But the dog only gazed into her Majesty's face with a spaniel's soft affectionate eyes, and wagged its tail; and though she cried to it again and again, and angrily, it made no attempt to obey. On that a deep-drawn breath ran round the circle; one looked at another; and there were raised eyebrows. A score of heads were thrust forward, and some who had seemed merry enough the moment before looked grave as mutes now.
"It used to bark for France and growl for Spain," the Cardinal continued in his softest voice. "One of the charmingest things, madam, I ever saw.
Perhaps if your Majesty would try----"
"France!" the Queen cried imperiously; and she stamped on the floor.
"France! France!"
But the dog only retreated, cowering and dismayed. From a distance it wagged its tail pitifully.
"France!" cried the Queen, almost with pa.s.sion. The dog cowered.
"I am afraid, my Lord, that it has lost its accomplishments--in your company!" the Cardinal said, a faint smile curling his lips.
The Bishop dropped a smothered oath. "It _is_ the dog!" he cried vehemently.
But the Queen turned to him sharply, her face crimson.
"I do not agree with you!" she replied. "It is like the dog, but it is not the dog. And more, my Lord," she continued, with vehemence equal to his own, "I should be glad if you would explain how you came into possession of this dog. A dog so nearly resembling my dog--and yet not my dog--could not be found in a moment nor without some foul contrivance."
"It has forgotten its tricks," the Bishop said.
"Nonsense!" the Queen retorted.
A great many faces had grown grave by this time; I have said that the room was filled for the most part with the Bishop's supporters. "At any rate I know nothing about it!" he exclaimed, wiping his brow and pointing to me. "I offered a reward, and that knave there found the dog." Between anger and discomfiture he stammered.
"One of my Lord's servants, I think," the Cardinal said easily.

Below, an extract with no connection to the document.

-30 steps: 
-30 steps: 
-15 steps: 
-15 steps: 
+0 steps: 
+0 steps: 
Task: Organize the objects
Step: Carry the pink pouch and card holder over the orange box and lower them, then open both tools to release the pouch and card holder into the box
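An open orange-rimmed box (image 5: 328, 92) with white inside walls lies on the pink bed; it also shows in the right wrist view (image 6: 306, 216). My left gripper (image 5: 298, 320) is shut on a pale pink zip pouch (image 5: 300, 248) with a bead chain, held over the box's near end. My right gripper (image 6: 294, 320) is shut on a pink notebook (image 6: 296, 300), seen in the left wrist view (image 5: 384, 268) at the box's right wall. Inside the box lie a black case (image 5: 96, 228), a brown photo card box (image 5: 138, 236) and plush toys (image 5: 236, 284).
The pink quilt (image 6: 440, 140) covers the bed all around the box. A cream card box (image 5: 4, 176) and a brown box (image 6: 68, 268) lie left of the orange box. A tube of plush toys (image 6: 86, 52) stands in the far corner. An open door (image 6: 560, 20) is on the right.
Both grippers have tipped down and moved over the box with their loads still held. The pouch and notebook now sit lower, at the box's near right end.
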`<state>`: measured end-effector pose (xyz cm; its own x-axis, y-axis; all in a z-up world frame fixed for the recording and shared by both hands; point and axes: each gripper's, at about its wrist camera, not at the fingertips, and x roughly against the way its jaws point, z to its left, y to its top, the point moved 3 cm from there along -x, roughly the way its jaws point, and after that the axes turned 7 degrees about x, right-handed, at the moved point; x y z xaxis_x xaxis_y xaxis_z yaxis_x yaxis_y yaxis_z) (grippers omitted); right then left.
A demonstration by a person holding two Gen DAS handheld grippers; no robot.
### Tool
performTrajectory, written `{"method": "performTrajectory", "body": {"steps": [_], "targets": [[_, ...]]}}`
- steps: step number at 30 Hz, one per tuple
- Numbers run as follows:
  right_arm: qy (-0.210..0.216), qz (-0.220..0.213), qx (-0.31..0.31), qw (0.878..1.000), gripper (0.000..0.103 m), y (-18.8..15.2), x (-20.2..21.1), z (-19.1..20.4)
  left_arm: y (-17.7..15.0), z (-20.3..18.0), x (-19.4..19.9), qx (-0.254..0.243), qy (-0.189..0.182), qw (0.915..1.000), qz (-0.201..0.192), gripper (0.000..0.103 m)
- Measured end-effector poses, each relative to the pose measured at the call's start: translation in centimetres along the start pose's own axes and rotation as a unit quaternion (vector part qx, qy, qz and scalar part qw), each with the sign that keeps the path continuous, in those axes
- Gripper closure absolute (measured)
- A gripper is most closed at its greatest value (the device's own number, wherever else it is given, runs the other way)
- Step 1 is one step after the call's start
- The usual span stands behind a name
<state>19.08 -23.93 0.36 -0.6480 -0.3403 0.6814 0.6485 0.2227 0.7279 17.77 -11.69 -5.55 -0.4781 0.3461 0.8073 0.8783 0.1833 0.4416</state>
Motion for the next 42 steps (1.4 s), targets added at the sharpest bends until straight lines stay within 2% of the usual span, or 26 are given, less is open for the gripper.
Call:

"Oh!" the Queen answered, with a world of meaning; and she looked at me with eyes before which I quailed. "Is that true, fellow!" she said. "Are you in my Lord's service?"
I stammered an affirmative.
"Then I wish to hear no more," she replied haughtily. "No, my Lord.
Enough!" she continued, raising her voice to drown his protestations. "I do not care to know whether you were more sinned against than sinning; or a greater fool than your creature is a knave. Pray take your animal away. Doubtless in a very short time I should have discovered the cheat for myself. I think I see a difference now. I am sure I do. But, as it is, I am greatly indebted to his Eminence for his aid--and his sagacity."
She brought out the last word with withering emphasis, and amid profound silence. The Bishop, staggered and puzzled, but too wise to persist longer in the dog's ident.i.ty, still tried desperately to utter some word of excuse; but the Queen, whose vanity had received a serious wound--since she had not at once known her own pet--cut him short with a curt and freezing dismissal, and immediately turning to the Cardinal, she requested him to introduce to her the officers who had the colours in charge.
It may be imagined how I felt, and what terrors I experienced during this struggle; since it required no great wit to infer that the Bishop, if defeated, would wreak his vengeance on me. Already a dozen who had attended my Lord of Beauvais' _levee_ that morning were fawning on the Cardinal; the Queen had turned her shoulder to him; a great lady over whom he bent to hide his chagrin, talked to him indeed, but flippantly, and with eyes half closed and but part of her attention. For all these slights, and the defeat which they indicated, I foresaw that I should pay with my life: and in a panic, seeing no hope but in escaping on the instant before he took his measures, I slid back and strove to steal away through the crowd.
I reached the door in safety, and even the head of the stairs. But there a hand gripped my shoulder, and the steward thrust a face, white with rage and dismay, into mine. "Not so fast, Master Plotter!" he hissed in my ear. "You have ruined us, but if your neck does not pay for this--if you are not lashed like a dog first and hung afterwards--I am a Spaniard! If for this I do not----"
"By the Queen's command," said a quiet voice in my other ear; and a hand fell on that shoulder also.
The steward glanced at his rival. "He is the Bishop's man!" he cried, throwing out his chest; and he gripped me again.
"And the Bishop is the Queen's!" was the curt and pithy reply; and the stranger, in whom I recognized the man who had delivered the dog's cape to me, quietly put him by. "Her Majesty has committed this person to the Cardinal's custody until inquiry be made into the truth of his story, and the persons who are guilty be ascertained. In the mean time, if you have any complaint to make you can make it to his Eminence."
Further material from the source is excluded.